Mula-mula beliau bertapa di Gunung Demulung, lalu pindah ke gunung Hyang ( Dieng di Jawa Tengah ). Sesudah beberapa lama beliau bertapa disana ada sabda dari Hyang Widhi, beliau diberitahukan agar bersama pengikutnya merabas hutan di pulau Dawa dan setelah selesai tanah itu dibagi-bagikan kepada pengikutnya. Sang Yogi menerima sabda itu dan memberitahukan kepada semua pengikutnya. Tidak lama kemudian, pngikut-pengikutnya sekitar 8000 orang telah siap membawa perlengkapan dan peralatan, mereka menuju tempat yang dimaksudkan. Sang Yogi memerintahkan segera memulai merabas hutan belantara. Entah sudah berapa lama merabas hutan itu, karena tidak didahului dengan upakara ( yadnya ), maka murkalah Hyang Widhi, kemudian para pengikut Sang Yogi banyak yang sakit dan bahkan meninggal dunia serta ada yang dimangsa binatang buas. Oleh karena itu, Sang Yogi memerintahkan pengikutnya menghentikan perabasan hutan. Sang Yogi kembali ke tmpat pertapaannya dihinggapi rasa sedih dan prihatin.

Setelah beberapa lamanya , pada suatu hari yang baik, kembali timbul cita-cita Sang Yogi untuk melanjutkan perabasan hutan. Beliau mengikutsertakan para Pandita untuk bersama-sama memohonkan wara nugraha kepada Hyang Widhi untuk keselamatan perabasan hutan. Saat itu pengikutnya  berjumlah 4000 orang dan sebagian besar dari Desa Aga, yaitu penduduk yang bermukim di sekitar Gunung Rawung. Pengikutnya membawa peralatan lengkap serta bibit pertanian yang akan ditanam di daerah perabasan.

Sesampainya ditempat tujuan, Sang Yogi beserta para Pandita segera melakukan yoga samadhi, brata semadhi dengan Weda penolak seluruh hama, dan tidak melupakan menyelenggarakan Dewa Yadnya, Bhuta Yadnya sertaPratiwi Stawa. Setelah selesai melakukan upacara itu, beliau memerintahkan perabasan hutan dari selatan ke utara. Berhubung perabasan sudah luas dan tanpa halangan suatu apapun, kemudian perabasan dihentikan dan tanahnya dibagi-bagikan kepada pengikutnya dijadikan sebagai sawah, tegalan dan pekarangan rumah.

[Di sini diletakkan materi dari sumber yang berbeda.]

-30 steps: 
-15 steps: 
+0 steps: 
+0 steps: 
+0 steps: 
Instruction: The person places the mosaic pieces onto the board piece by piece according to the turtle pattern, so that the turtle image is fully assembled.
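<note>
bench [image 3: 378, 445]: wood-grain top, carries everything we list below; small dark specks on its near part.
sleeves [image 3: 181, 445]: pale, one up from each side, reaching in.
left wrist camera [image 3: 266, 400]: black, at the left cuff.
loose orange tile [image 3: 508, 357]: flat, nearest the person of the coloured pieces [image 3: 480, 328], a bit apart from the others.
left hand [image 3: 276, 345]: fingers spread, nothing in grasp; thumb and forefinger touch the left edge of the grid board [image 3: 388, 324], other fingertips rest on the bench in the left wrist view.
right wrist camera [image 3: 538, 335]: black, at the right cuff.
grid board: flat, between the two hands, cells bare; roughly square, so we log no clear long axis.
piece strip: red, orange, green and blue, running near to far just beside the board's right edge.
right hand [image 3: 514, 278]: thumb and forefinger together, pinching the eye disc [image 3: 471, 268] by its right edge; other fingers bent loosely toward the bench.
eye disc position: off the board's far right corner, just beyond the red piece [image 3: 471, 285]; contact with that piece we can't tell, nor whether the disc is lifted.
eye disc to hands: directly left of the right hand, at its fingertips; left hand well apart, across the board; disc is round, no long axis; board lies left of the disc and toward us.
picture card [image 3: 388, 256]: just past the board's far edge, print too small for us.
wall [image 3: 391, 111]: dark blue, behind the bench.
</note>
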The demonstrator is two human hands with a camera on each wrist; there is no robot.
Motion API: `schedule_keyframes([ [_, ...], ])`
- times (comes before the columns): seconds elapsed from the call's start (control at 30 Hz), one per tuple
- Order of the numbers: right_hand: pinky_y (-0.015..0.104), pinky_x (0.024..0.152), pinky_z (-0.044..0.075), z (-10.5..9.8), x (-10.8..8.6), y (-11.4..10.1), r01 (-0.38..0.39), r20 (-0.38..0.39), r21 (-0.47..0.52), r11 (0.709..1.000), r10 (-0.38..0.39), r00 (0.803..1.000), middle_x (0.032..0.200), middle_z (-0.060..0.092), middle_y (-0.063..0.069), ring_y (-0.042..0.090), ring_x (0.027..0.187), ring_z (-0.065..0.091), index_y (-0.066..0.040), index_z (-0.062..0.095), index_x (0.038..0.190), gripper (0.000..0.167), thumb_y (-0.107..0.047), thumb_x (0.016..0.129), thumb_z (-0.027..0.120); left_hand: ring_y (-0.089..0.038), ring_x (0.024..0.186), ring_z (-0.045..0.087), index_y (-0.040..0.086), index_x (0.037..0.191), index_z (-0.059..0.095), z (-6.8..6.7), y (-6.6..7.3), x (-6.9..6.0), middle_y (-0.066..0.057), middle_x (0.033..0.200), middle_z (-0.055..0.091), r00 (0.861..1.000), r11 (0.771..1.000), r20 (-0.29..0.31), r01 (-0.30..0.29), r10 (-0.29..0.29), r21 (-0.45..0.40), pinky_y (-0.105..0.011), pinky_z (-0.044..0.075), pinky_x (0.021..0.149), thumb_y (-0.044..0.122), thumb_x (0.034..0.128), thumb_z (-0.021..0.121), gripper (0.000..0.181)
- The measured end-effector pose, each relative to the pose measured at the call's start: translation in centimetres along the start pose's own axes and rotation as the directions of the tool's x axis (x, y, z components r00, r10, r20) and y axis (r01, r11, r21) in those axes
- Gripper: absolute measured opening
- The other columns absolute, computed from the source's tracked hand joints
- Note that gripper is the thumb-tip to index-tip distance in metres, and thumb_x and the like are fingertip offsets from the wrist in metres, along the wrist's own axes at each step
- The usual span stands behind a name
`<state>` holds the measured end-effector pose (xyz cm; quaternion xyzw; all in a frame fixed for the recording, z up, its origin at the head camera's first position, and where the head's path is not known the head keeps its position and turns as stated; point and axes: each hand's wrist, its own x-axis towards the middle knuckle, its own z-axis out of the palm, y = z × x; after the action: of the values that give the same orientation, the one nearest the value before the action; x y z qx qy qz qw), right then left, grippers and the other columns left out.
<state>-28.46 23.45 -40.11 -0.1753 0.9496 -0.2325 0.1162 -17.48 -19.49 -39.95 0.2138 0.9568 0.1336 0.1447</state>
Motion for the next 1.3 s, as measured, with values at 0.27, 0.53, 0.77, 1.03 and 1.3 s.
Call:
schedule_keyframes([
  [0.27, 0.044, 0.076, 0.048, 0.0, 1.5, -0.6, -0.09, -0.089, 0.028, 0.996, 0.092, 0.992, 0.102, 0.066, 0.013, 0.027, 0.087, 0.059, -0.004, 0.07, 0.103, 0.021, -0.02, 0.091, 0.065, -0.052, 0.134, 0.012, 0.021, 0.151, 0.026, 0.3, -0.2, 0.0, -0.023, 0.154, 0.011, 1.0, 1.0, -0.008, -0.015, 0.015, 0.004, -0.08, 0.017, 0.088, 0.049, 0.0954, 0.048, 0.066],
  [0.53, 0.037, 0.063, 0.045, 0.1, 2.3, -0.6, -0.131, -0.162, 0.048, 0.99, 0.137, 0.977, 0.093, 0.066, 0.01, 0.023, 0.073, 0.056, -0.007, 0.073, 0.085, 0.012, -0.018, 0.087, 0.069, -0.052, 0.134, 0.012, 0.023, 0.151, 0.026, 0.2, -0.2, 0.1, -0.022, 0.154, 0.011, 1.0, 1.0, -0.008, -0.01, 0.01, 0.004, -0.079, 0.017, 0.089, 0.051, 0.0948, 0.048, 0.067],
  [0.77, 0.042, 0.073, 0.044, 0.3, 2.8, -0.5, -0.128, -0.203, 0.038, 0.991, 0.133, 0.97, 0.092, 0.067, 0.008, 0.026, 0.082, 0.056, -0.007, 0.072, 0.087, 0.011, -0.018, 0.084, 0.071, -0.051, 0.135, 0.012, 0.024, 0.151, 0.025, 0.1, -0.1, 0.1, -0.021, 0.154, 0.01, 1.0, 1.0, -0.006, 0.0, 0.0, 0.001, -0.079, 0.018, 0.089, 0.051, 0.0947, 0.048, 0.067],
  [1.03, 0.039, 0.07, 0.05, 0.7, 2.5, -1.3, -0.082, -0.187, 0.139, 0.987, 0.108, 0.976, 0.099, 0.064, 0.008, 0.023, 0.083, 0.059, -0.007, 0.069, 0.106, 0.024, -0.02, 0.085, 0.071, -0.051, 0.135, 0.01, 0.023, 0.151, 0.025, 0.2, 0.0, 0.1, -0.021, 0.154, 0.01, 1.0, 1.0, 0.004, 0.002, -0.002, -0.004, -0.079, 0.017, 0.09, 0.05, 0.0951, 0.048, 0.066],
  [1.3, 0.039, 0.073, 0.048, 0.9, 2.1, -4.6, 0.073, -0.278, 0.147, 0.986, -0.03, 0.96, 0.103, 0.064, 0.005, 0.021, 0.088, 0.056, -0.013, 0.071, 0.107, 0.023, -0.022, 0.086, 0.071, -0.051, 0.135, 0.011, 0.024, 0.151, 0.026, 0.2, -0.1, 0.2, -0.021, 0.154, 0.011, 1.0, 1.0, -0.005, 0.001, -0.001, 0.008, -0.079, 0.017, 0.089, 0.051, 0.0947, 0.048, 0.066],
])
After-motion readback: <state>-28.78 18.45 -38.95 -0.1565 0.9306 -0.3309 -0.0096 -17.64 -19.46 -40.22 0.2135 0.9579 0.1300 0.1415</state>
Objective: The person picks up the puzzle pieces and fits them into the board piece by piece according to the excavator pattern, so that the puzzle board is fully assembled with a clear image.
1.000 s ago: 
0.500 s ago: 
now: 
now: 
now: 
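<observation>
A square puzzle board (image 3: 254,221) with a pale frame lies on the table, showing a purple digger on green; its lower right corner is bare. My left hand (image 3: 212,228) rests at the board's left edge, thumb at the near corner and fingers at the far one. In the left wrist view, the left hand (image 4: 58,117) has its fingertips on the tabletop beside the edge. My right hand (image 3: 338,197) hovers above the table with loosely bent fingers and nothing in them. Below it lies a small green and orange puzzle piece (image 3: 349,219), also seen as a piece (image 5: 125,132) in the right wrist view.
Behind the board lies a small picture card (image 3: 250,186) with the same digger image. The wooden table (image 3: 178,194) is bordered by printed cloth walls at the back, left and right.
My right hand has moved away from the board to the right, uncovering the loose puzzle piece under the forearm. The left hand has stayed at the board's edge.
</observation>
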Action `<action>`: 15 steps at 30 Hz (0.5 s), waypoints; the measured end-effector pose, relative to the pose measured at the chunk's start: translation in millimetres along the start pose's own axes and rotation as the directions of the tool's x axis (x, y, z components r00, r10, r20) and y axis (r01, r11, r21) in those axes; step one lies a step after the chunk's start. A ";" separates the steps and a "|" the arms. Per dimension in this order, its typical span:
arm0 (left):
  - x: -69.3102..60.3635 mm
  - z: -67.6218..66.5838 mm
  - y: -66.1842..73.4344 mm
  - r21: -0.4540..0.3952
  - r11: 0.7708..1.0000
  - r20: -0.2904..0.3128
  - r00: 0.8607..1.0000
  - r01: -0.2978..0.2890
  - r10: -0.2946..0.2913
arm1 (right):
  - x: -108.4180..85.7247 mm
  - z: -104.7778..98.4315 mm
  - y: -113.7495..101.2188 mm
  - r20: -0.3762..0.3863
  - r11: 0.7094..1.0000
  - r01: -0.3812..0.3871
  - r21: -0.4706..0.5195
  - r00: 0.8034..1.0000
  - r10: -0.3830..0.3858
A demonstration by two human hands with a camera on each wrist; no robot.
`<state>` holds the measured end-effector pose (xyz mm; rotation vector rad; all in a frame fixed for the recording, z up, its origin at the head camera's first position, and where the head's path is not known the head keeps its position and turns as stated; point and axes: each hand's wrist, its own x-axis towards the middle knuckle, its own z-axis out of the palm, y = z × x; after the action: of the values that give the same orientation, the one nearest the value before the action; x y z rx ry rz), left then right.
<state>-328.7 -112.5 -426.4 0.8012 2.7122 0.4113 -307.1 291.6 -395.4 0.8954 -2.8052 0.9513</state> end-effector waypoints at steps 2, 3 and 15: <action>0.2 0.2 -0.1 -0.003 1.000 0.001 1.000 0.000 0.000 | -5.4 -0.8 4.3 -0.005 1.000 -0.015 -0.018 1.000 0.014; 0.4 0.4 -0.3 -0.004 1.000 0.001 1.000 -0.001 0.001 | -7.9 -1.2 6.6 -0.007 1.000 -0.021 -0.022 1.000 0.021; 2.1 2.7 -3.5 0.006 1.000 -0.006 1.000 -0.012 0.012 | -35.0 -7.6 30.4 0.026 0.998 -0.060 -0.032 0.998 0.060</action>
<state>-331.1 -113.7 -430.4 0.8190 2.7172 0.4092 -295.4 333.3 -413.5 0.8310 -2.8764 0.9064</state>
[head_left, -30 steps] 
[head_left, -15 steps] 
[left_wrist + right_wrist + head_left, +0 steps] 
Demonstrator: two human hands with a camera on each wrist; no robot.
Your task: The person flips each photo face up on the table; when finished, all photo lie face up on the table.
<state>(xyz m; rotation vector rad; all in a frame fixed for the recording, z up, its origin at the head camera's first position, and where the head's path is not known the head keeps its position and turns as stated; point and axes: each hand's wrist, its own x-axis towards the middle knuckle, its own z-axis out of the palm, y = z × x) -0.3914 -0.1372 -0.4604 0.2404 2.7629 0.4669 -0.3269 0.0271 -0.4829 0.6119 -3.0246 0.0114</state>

Ditempat bekas memulai perabasan itu, Sang Yogi menanam kendi berisi air disertai 5 jenis logam yaitu emas, perak, tembaga, besi dan perunggu ( disebut Pancadatu ) serta permata yang disebut Mirahadi ( mirah utama ) dengan sarana upakara selengkapnya dengan diperciki Tirta Pengentas ( Suci ). Di tempat menanam kendi itu diberi nama Basuki. Basuki artinya selamat, dimana Sang Yogi dan pengikutnya berhasil dan slamat dalam perabasan hutan tanpa halangan sedikitpun. Dalam perkembangannya Basuki menjadi Besakih.


Demikianlah ulasan perjalananku di Pura Besakih, Bali dan matur suksma telah mampir ke blog saya.